In the material below, the lines between the one holding "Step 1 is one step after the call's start" and the one holding "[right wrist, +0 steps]", inclusive, are to be set down word for word. Pictures stay out.

• _Dataset excerpt_:
------

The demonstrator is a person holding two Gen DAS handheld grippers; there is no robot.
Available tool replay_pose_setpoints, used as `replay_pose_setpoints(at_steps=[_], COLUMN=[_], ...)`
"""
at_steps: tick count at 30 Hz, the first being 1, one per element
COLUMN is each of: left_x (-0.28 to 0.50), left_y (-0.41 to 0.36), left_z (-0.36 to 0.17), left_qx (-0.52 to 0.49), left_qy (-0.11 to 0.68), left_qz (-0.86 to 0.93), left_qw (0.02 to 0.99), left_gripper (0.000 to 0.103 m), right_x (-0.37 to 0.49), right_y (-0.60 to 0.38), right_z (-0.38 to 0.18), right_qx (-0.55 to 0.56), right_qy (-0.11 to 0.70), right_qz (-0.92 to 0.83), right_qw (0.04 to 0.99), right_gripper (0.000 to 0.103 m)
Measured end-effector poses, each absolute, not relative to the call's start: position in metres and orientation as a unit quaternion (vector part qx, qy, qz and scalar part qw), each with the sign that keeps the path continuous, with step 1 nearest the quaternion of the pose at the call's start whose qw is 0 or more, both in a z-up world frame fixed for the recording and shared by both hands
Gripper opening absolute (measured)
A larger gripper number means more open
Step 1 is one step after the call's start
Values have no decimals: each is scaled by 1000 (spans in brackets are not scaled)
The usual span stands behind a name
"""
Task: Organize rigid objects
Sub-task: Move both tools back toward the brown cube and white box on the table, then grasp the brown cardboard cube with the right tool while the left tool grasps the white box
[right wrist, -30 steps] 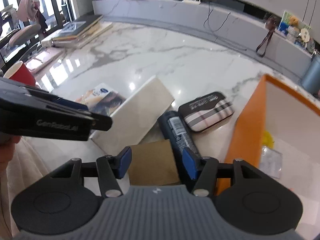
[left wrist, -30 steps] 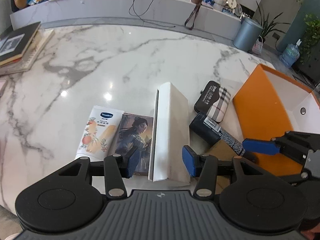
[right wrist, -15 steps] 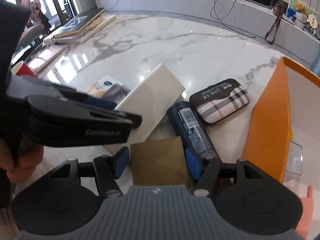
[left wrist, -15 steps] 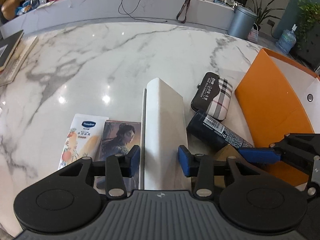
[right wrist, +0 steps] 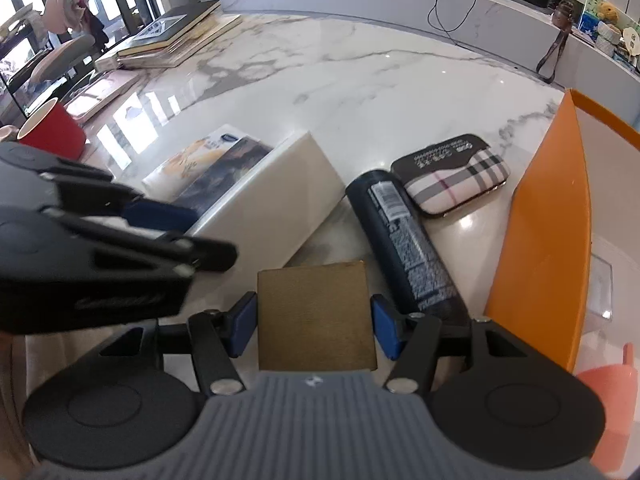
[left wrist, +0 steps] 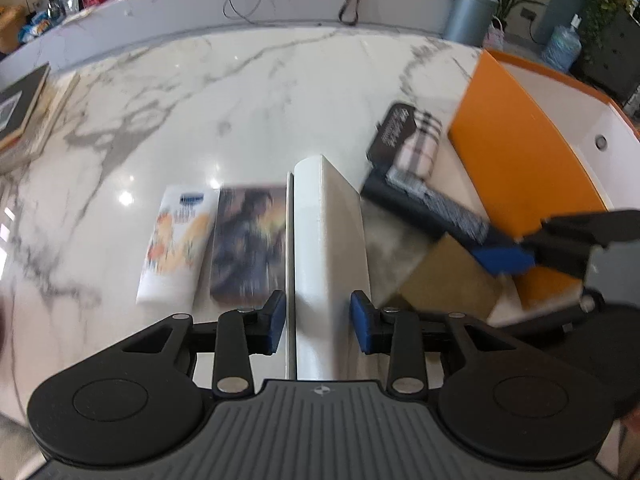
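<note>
A long white box (left wrist: 328, 240) lies on the marble table (left wrist: 240, 92). My left gripper (left wrist: 318, 320) straddles its near end, jaws closing, and the blue pads meet its two long sides. A flat brown square block (right wrist: 314, 316) sits between the pads of my right gripper (right wrist: 312, 328), which is shut on it just right of the white box (right wrist: 276, 204). A dark blue spray can (right wrist: 404, 240) and a plaid case (right wrist: 452, 178) lie beyond the block. Left of the white box lie a picture card box (left wrist: 248, 240) and a white tube (left wrist: 176, 240).
An open orange box (right wrist: 548, 220) with a white inside stands at the right. A red cup (right wrist: 52, 128) and stacked books (right wrist: 168, 36) are at the table's left side. A pink object (right wrist: 612, 400) shows at the lower right.
My left gripper has narrowed from well apart to pads against the white box's sides and shifted a little along it. My right gripper has kept the brown block with hardly any movement.
</note>
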State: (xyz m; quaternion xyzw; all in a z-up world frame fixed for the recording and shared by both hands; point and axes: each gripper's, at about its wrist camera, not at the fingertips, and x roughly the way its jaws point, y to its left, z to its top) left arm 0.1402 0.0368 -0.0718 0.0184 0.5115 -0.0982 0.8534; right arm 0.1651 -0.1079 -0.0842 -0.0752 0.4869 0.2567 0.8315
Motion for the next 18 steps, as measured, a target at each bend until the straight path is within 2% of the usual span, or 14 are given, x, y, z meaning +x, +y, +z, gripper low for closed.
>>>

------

• _Answer to the exercise_:
Step 1 is one step after the call's start
Values have no decimals: each is scaled by 1000 (spans in brackets are not scaled)
The usual span stands behind a name
"""
Task: Organize rigid objects
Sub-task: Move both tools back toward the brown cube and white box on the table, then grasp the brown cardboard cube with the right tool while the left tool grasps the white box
[right wrist, -30 steps] 
[left wrist, -30 steps] 
[right wrist, -15 steps] 
[left wrist, -15 steps] 
[right wrist, +0 steps] 

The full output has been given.